2002-04-09 Thread Jeff Licquia
On Tue, 2002-04-09 at 01:08, Anthony Towns wrote:
 Replies to -legal if you must make them. This list is for development
 issues, not boring license pedantry.
 
 On Tue, Apr 09, 2002 at 12:12:41AM -0500, Jeff Licquia wrote:
  On Mon, 2002-04-08 at 20:53, Branden Robinson wrote:
   Why should the DFSG have to worry about such philosophical questions?
   Why isn't it enough to worry about the license?
  Because software isn't documentation?
 
 Uh, you mean documentation isn't software.

Yeah.

 And I'm sorry, but that's
 quite debatable. It's quite a valid interpretation of software to be the
 stuff that's implied by all the one's and zero's in memory however those
 one's and zero's might be represented, as opposed to hardware which
 actually has a physical existance. In that case anything stored in a .deb
 is software, compared to, say, a book, which is fairly primitive hardware.

It's certainly debatable; the thread alone should be evidence enough of
that.

I don't find such arguments very interesting, though.  It's certainly
easy to solve a problem by shifting the definitions around, bending a
few until they match.  I could try to unbend them by asking what the
practical difference there is between printed and electronic versions of
books, but that's all dictionary work, and doesn't really convey
anything useful.

It's more useful, I think, to look at it this way: there is a sense that
the freedom we insist upon for executable code may not necessarily be
appropriate for other kinds of information that may be found in a Debian
package.  Indeed, we already recognize at least one such distinction:
copyright notices and licenses, which are as proprietary as they
come.  Could there be more?  There is evidence that at least a
significant number of Debian people, not to mention a DFSG author and
the head of the FSF, believe there are more distinctions to be made.

  Think of it this way: national security would be so much easier to
  maintain if we could just define cryptography as a weapon of war,
  equivalent to a nuclear device, for the purposes of the import
  regulations.  We all know how well that worked.
 
 Quite well, in that very little cryptography was exported from the United
 States. It's unfortunate, in a sense, that unlike other tools of war,
 cryptography is very easy to develop outside the US, so a block on
 exports doesn't really do much good.

Except that most of the crypto technology you used to find on Italian
and Dutch FTP servers was either code from the USA or (rather poorly)
algorithms from the USA.  The really big example: PGP.  I think ssh was
probably the first really big non-US crypto app, and it postdated PGP by
a few years as I recall.

 Well, yes it does. It's even simple. Any content you distribute in
 the .deb must have a DFSG-free license, although you have to add the
 careful proviso that the license itself shouldn't be considered content
 or gets a special exemption, or something similar.
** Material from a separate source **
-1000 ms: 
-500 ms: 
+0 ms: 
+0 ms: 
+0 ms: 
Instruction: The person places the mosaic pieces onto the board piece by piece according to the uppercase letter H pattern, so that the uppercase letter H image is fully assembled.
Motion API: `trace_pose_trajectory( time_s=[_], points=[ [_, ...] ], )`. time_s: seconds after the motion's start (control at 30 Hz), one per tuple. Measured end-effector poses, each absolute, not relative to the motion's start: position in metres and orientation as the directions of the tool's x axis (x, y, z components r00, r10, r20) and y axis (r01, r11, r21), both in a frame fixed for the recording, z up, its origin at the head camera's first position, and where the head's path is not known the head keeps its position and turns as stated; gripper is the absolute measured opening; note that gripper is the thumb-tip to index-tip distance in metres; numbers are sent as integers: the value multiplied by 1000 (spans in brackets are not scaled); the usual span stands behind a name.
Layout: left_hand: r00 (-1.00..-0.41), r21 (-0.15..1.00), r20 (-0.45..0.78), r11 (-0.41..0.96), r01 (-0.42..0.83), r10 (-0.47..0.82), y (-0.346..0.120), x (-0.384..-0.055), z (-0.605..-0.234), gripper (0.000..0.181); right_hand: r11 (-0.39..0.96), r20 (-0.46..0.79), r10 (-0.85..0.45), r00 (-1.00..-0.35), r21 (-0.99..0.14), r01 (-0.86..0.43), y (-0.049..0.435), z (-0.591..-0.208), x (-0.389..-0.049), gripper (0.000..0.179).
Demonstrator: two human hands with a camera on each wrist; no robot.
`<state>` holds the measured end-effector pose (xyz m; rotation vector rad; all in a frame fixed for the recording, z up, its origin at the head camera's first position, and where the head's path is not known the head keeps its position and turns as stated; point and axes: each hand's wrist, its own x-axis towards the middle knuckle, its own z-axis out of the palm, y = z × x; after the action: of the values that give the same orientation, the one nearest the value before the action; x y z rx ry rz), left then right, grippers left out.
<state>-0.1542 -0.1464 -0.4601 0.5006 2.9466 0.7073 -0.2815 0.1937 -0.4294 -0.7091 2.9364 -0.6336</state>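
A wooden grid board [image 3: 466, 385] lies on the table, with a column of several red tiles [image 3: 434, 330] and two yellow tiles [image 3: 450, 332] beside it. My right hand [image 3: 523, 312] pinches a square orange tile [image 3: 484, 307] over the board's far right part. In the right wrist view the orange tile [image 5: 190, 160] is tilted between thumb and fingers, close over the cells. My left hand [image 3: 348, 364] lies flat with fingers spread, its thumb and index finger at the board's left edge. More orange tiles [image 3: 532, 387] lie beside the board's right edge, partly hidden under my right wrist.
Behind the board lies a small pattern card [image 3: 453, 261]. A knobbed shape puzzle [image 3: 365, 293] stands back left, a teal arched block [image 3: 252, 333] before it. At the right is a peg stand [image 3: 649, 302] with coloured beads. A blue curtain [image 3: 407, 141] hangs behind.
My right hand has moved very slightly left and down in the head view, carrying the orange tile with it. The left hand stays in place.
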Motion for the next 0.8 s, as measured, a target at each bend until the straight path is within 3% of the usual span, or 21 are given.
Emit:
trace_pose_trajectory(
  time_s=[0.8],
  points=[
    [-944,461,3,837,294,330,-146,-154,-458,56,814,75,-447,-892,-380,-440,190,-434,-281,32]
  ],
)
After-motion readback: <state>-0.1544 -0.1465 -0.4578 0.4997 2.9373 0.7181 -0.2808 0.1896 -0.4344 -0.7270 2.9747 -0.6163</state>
Well, yes.  But does that really reflect the values of the project?  I
think that's the question at hand.

 A question you could reasonably ask is is it useful to have all the same
 freedoms for documentation that we expect for programs? And really, it
 _is_ useful. Being able to cut out all the irrelevant bits of a document
 and distribute an abbreviated version you can store on your PDA, or being
 able to translate it, or being able to change it to match the changes in
 your program, or being able to correct it on factual errors, or being
 able to rip out bits of opinion which aren't interesting or useful to
 you or the people to whom you want to make copies are all reasonable
 and productive things to do.

These are all good arguments.  If they hold, I would humbly suggest then
that we rename the Debian Free Software Guidelines to the Debian Free
Content Guidelines.  This, it would seem, would be more direct.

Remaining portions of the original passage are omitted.